** Record extracts follows **
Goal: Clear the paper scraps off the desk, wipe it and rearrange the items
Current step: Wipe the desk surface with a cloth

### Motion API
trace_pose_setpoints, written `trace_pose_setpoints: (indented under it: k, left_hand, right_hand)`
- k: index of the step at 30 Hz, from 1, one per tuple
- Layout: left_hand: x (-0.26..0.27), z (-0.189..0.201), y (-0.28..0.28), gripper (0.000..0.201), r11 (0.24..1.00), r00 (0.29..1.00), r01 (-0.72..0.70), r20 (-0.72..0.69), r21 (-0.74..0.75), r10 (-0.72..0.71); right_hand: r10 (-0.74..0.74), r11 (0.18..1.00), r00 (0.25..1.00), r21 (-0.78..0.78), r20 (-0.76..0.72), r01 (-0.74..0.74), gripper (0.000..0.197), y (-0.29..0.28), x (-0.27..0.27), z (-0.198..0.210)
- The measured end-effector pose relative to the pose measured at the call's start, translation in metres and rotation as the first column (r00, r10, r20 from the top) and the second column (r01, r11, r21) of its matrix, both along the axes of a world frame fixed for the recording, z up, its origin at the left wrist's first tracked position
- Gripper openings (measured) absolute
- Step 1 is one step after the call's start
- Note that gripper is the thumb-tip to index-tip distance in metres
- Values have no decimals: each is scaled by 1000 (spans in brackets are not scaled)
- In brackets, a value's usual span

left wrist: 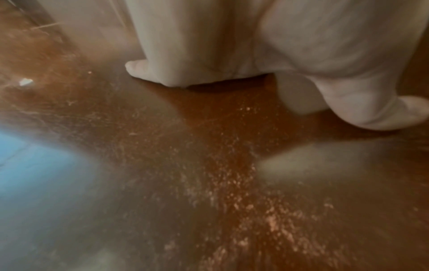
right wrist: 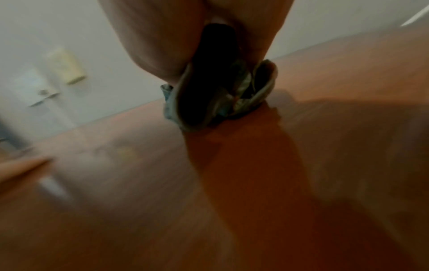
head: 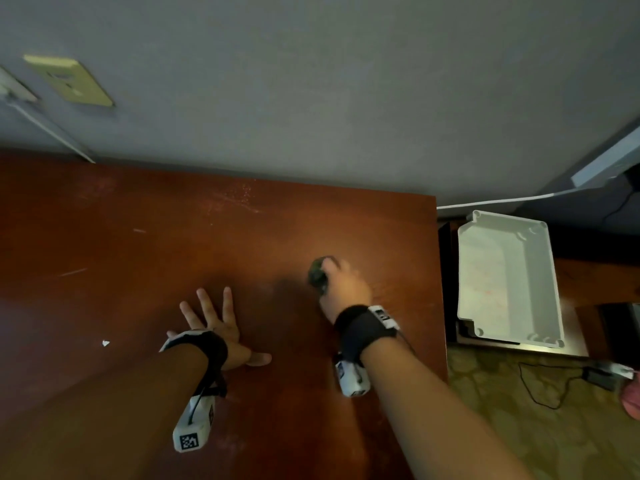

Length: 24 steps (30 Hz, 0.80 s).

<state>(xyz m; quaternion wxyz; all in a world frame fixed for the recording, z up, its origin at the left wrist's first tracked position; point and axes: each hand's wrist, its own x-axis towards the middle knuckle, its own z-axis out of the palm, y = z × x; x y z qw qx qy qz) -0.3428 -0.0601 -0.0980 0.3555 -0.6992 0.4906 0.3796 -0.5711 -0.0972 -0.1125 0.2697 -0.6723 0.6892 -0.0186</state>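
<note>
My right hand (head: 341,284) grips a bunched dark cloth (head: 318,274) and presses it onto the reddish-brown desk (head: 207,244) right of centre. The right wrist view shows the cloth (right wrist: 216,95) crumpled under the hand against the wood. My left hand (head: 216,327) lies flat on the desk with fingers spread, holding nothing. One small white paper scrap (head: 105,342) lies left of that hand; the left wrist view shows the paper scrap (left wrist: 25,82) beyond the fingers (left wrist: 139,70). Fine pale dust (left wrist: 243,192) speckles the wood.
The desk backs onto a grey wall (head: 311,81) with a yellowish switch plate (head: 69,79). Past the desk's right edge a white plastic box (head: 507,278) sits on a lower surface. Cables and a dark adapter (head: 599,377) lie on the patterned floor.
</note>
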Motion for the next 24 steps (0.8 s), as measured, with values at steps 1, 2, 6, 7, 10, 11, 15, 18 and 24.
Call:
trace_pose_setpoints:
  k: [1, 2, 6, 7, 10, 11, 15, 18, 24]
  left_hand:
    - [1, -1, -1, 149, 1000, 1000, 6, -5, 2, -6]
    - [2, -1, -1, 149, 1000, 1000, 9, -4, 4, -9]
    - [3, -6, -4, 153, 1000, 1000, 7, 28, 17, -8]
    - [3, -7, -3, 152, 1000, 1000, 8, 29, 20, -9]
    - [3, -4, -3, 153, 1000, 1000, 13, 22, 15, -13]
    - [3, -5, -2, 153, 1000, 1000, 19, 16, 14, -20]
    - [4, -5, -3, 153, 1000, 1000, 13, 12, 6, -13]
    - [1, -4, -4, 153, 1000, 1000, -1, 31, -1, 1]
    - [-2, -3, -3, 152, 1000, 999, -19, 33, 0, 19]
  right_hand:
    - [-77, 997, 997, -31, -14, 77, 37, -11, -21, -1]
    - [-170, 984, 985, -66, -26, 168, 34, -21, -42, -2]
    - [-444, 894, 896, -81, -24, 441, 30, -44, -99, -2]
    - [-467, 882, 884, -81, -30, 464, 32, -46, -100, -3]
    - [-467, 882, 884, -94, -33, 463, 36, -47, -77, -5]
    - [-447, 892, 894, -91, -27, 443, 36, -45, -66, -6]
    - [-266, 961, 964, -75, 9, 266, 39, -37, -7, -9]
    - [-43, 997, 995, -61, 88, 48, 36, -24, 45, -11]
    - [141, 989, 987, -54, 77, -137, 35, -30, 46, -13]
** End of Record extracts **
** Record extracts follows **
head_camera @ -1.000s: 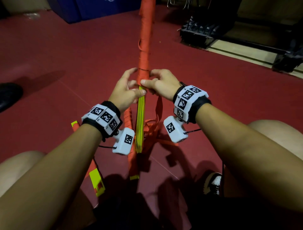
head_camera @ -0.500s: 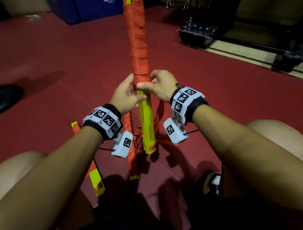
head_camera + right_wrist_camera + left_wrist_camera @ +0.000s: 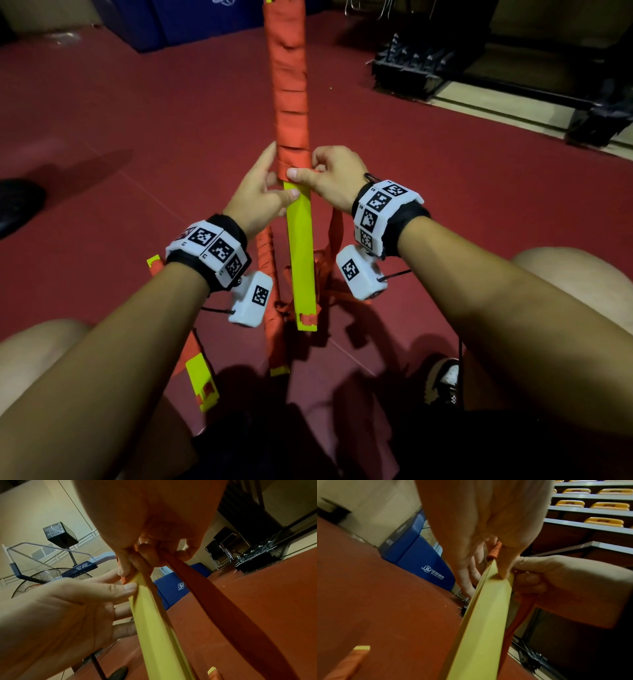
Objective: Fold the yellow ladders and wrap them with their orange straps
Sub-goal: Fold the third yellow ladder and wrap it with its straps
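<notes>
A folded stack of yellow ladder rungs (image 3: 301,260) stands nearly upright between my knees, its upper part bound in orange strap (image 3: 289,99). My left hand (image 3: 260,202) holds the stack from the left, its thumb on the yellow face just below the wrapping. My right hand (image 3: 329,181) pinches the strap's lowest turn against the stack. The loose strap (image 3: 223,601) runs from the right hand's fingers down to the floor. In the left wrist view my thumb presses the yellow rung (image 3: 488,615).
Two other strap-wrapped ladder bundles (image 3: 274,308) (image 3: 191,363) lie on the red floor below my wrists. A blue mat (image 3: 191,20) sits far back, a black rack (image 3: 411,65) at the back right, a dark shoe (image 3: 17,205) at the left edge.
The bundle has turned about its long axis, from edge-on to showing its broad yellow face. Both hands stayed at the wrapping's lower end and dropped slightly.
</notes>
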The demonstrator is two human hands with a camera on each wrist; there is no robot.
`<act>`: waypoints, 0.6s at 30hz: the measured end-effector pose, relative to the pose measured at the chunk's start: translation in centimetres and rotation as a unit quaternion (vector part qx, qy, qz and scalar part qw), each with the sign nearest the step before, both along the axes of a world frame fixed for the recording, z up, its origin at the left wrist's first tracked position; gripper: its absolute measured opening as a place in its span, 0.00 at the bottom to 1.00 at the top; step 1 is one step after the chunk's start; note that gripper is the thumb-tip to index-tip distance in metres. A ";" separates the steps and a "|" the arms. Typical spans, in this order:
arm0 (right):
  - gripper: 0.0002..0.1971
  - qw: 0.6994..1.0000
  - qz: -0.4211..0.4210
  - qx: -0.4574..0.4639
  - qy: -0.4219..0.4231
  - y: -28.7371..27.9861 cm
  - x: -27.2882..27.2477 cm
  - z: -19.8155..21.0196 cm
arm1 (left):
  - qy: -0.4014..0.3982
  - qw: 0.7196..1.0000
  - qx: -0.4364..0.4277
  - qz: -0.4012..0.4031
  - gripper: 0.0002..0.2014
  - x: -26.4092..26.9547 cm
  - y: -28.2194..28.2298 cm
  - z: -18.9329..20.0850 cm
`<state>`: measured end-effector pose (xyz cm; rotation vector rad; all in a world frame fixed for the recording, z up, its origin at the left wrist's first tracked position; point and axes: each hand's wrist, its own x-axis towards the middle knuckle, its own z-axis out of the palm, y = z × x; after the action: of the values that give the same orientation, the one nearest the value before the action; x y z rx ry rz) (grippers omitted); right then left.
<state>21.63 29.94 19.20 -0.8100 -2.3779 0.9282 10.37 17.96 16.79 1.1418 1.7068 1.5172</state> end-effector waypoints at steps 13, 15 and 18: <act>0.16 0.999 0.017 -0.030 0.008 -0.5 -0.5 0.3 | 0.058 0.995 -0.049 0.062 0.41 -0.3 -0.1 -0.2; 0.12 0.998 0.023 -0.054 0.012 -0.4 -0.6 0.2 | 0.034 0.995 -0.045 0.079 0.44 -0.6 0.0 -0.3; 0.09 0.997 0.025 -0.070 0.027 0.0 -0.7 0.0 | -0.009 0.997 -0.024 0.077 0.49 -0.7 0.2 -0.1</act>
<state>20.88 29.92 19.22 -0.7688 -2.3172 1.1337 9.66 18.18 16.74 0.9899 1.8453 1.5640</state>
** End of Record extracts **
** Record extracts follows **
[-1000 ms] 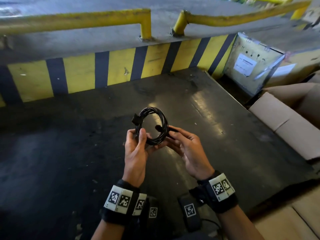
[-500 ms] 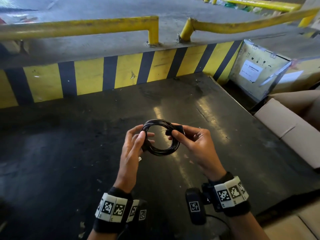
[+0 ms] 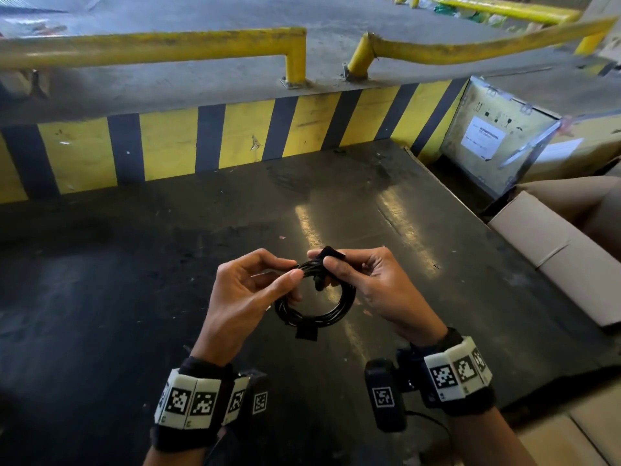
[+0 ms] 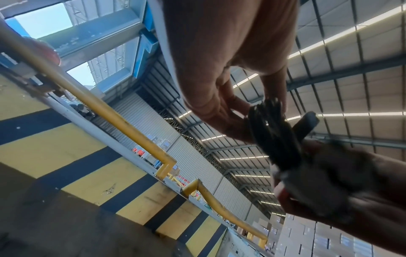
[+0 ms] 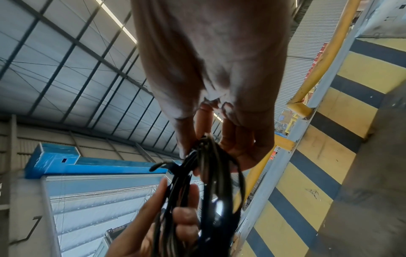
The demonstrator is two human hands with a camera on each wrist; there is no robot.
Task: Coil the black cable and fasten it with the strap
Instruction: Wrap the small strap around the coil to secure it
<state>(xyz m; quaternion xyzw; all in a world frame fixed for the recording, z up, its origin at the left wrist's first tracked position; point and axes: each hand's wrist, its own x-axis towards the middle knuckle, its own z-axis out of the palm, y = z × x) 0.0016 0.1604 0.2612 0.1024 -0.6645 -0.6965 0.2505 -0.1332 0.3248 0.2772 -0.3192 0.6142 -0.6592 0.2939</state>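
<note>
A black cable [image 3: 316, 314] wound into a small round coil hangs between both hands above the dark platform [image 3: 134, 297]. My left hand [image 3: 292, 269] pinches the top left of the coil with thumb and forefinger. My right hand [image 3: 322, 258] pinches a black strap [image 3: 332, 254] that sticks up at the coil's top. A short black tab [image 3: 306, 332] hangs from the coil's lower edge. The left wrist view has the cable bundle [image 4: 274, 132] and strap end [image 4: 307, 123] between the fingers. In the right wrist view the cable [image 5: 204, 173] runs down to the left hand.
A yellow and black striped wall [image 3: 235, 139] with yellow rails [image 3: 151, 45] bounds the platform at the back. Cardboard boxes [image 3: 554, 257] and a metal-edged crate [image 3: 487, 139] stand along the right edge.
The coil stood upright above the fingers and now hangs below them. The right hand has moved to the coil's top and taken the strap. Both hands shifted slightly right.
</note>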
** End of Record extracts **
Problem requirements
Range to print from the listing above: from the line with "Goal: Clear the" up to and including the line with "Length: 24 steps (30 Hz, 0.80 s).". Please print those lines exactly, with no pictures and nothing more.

Solution to this exercise
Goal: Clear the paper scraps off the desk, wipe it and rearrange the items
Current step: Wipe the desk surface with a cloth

### Motion API
trace_pose_setpoints, written `trace_pose_setpoints: (indented under it: k, left_hand, right_hand)`
- k: index of the step at 30 Hz, from 1, one per tuple
- Layout: left_hand: x (-0.26..0.27), z (-0.189..0.201), y (-0.28..0.28), gripper (0.000..0.201), r11 (0.24..1.00), r00 (0.29..1.00), r01 (-0.72..0.70), r20 (-0.72..0.69), r21 (-0.74..0.75), r10 (-0.72..0.71); right_hand: r10 (-0.74..0.74), r11 (0.18..1.00), r00 (0.25..1.00), r21 (-0.78..0.78), r20 (-0.76..0.72), r01 (-0.74..0.74), gripper (0.000..0.197), y (-0.29..0.28), x (-0.27..0.27), z (-0.198..0.210)
- The measured end-effector pose relative to the pose measured at the call's start, translation in metres and rotation as the first column (r00, r10, r20 from the top) and the second column (r01, r11, r21) of its matrix, both along the axes of a world frame fixed for the recording, z up, its origin at the left wrist's first tracked position
- Gripper openings (measured) absolute
- Step 1 is one step after the call's start
- Note that gripper is the thumb-tip to index-tip distance in metres
- Values have no decimals: each is scaled by 1000 (spans in brackets are not scaled)
- In brackets, a value's usual span

left wrist: 
right wrist: 
head: 

Length: 24 steps (30 Hz, 0.80 s).

That wraps up the exercise.